=== Instructions to follow ===
Check each line of the entries below for the word "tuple", and copy out the ones that have it.

[Extracted data entries]
┏━━

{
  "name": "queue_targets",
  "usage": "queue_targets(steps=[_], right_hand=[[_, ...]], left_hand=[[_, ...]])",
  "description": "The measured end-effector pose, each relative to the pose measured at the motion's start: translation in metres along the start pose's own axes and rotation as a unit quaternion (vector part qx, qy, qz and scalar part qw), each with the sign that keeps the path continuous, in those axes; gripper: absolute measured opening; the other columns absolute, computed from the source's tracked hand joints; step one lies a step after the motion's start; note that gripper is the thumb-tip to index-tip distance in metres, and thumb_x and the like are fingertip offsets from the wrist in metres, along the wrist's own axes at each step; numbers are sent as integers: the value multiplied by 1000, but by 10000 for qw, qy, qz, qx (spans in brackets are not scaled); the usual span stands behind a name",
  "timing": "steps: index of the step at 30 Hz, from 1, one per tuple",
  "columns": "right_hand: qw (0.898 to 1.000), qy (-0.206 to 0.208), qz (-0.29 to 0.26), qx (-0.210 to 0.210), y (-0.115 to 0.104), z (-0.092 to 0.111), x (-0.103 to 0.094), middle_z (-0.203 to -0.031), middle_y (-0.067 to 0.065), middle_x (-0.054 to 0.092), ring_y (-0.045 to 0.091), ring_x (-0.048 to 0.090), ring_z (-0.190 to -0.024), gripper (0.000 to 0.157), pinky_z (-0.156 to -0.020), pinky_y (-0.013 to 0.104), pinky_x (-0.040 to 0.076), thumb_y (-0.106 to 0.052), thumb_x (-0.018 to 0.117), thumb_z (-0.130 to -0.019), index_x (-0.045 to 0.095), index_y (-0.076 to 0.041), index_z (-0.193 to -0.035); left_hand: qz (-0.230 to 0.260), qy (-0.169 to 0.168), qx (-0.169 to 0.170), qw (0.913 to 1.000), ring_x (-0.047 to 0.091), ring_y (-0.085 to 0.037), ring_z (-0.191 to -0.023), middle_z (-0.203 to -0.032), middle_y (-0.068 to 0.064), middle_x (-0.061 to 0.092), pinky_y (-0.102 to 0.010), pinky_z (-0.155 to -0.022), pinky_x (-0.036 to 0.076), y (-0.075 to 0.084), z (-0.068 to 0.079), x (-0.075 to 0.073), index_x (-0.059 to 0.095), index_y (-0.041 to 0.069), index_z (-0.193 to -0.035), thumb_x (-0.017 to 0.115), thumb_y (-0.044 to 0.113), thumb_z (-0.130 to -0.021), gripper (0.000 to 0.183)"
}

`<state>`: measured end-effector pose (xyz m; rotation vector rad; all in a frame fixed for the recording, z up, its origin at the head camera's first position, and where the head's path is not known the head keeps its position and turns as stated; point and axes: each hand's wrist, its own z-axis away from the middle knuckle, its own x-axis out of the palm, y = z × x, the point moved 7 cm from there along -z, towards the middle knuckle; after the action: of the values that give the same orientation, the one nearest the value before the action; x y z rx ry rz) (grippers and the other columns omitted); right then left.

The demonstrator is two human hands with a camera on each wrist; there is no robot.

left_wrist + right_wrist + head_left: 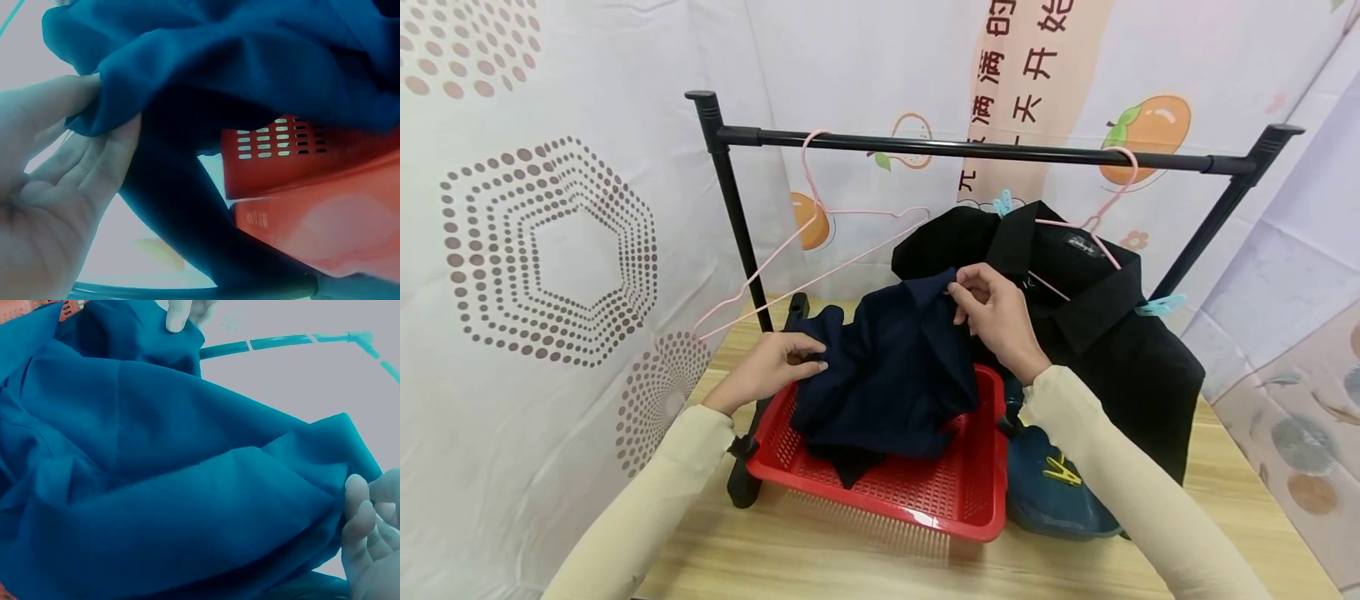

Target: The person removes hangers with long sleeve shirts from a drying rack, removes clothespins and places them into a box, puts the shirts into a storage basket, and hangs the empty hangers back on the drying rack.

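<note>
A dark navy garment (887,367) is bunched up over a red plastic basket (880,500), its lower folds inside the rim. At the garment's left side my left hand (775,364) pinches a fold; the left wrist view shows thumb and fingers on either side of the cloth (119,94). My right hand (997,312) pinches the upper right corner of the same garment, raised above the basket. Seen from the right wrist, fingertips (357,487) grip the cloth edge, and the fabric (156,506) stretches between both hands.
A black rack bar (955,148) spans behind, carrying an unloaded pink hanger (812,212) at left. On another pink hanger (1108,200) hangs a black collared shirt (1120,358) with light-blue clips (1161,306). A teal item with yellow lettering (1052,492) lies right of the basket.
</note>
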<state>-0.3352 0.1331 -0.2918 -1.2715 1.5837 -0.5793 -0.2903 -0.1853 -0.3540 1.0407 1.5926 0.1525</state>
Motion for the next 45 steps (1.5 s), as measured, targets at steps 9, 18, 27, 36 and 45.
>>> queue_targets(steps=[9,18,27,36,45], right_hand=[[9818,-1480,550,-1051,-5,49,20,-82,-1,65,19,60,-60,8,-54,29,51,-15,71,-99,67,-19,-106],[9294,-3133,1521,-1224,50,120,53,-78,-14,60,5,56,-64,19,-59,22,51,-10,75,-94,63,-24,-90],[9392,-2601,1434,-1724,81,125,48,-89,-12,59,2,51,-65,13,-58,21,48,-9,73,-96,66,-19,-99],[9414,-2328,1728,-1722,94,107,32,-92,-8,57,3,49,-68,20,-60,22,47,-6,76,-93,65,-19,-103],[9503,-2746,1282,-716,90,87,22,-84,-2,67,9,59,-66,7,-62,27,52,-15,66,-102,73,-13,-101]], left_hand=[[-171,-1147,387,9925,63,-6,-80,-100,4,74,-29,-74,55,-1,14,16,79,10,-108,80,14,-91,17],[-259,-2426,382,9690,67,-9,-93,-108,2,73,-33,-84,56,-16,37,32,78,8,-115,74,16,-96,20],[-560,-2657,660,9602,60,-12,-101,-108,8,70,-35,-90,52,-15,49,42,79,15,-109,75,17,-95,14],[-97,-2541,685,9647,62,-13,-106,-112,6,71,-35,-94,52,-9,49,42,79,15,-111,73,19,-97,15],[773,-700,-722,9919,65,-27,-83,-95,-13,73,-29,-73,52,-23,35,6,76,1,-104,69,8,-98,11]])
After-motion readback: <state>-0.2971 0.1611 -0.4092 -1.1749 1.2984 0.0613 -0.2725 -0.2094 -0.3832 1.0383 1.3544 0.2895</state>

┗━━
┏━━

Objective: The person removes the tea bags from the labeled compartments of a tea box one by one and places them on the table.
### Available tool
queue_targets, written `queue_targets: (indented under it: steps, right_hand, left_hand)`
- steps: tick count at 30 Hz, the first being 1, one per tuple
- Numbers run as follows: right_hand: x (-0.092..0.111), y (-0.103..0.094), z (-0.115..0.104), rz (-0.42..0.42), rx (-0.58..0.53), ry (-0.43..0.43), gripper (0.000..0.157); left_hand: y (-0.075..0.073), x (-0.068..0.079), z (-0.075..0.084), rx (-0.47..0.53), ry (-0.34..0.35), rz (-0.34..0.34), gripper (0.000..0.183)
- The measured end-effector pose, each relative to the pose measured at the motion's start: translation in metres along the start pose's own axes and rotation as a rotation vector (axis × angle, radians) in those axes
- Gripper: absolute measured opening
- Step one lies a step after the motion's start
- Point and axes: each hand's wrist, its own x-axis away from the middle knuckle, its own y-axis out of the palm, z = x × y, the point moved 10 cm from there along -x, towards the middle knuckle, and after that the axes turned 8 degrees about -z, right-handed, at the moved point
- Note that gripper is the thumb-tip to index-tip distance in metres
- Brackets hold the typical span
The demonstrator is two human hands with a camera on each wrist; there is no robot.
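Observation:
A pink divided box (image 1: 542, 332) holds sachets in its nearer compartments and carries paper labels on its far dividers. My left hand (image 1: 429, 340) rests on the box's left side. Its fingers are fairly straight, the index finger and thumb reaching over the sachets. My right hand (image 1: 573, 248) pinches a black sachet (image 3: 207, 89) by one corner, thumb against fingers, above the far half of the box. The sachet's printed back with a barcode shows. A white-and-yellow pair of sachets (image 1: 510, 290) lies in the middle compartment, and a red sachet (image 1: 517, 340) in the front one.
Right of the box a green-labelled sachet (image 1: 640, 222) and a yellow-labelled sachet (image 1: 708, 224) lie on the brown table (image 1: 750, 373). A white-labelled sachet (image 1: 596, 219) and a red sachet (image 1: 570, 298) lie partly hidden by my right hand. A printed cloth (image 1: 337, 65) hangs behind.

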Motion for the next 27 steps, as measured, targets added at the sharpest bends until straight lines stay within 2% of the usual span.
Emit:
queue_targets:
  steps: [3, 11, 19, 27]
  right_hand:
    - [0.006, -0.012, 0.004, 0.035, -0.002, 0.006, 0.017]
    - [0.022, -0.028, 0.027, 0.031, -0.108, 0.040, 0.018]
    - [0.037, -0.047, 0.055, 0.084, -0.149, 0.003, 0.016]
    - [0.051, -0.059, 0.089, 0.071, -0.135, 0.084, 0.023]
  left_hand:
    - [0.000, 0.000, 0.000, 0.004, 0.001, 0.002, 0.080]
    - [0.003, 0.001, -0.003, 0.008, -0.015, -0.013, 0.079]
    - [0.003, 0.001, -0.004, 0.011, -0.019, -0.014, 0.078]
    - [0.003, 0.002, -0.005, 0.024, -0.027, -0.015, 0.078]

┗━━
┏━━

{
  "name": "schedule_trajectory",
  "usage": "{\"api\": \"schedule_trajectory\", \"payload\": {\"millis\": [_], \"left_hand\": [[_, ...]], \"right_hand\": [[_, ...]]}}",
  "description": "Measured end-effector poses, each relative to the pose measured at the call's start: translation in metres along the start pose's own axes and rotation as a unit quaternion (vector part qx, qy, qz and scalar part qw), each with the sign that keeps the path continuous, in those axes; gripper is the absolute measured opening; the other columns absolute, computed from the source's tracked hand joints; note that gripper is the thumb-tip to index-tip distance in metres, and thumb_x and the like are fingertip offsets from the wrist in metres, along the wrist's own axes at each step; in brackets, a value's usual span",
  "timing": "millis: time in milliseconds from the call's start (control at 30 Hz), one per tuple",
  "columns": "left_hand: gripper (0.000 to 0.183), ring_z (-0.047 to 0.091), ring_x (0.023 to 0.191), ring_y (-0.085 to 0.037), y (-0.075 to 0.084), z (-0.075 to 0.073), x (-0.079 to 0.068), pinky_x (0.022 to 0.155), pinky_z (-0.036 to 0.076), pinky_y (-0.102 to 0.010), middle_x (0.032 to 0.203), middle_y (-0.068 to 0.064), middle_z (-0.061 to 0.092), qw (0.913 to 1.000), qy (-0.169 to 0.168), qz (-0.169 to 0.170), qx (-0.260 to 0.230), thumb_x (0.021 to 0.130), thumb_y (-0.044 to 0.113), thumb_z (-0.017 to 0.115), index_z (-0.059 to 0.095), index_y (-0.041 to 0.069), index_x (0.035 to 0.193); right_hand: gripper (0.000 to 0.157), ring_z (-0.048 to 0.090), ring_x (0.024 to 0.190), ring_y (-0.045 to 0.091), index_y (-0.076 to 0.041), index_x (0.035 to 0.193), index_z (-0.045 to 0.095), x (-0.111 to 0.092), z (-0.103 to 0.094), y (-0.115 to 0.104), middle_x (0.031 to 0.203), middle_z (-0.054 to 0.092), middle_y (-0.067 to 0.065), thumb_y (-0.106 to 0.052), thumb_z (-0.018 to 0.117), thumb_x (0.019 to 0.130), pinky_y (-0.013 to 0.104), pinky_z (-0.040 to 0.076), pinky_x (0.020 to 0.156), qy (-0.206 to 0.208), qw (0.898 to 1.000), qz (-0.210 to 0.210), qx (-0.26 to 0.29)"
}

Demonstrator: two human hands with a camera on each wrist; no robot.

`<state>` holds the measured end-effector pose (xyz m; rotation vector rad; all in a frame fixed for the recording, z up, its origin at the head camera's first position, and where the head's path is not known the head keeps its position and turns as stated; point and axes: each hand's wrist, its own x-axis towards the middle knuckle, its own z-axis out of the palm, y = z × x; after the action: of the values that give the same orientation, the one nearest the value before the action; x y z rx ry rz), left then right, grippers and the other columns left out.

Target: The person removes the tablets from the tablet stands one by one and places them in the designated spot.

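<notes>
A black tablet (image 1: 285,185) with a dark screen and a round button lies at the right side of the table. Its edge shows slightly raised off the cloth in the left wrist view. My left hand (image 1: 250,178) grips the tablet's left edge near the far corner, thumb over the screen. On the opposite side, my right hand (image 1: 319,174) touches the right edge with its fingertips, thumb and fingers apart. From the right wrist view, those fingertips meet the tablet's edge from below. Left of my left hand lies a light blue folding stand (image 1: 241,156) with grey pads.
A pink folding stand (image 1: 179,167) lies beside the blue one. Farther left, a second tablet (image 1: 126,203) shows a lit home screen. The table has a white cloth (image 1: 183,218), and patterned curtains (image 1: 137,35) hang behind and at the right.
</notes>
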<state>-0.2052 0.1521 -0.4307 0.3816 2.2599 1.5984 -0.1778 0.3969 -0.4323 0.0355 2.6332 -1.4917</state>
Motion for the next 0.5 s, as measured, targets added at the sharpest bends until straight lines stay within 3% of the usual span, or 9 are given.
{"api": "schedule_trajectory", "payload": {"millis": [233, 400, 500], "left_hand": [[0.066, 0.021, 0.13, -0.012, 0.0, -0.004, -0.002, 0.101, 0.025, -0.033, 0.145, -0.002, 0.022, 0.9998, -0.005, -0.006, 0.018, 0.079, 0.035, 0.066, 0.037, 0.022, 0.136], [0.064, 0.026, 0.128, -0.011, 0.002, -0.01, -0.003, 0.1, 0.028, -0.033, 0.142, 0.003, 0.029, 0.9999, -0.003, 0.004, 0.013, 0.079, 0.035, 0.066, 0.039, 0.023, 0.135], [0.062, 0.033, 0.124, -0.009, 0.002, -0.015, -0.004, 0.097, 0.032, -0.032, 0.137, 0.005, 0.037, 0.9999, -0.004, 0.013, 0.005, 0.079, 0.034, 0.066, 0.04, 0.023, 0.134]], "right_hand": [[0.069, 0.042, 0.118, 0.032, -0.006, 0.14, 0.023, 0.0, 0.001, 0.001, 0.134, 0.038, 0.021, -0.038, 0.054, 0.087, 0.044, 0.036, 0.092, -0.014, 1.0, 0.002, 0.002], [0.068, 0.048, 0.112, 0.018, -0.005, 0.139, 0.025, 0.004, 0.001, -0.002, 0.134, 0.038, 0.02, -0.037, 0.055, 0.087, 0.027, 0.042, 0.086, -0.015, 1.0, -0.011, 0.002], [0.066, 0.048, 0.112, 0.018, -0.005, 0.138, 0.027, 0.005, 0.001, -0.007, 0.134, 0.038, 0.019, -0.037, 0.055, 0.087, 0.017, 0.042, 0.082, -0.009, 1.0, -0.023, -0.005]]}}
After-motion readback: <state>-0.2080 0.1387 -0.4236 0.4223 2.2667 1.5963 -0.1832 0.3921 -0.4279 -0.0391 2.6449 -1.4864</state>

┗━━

=== Output of the task ===
  "timing": "steps: index of the step at 30 Hz, from 1, one per tuple",
- steps: tick count at 30 Hz, the first being 1, one per tuple
  "timing": "millis: time in milliseconds from the call's start (control at 30 Hz), one per tuple",

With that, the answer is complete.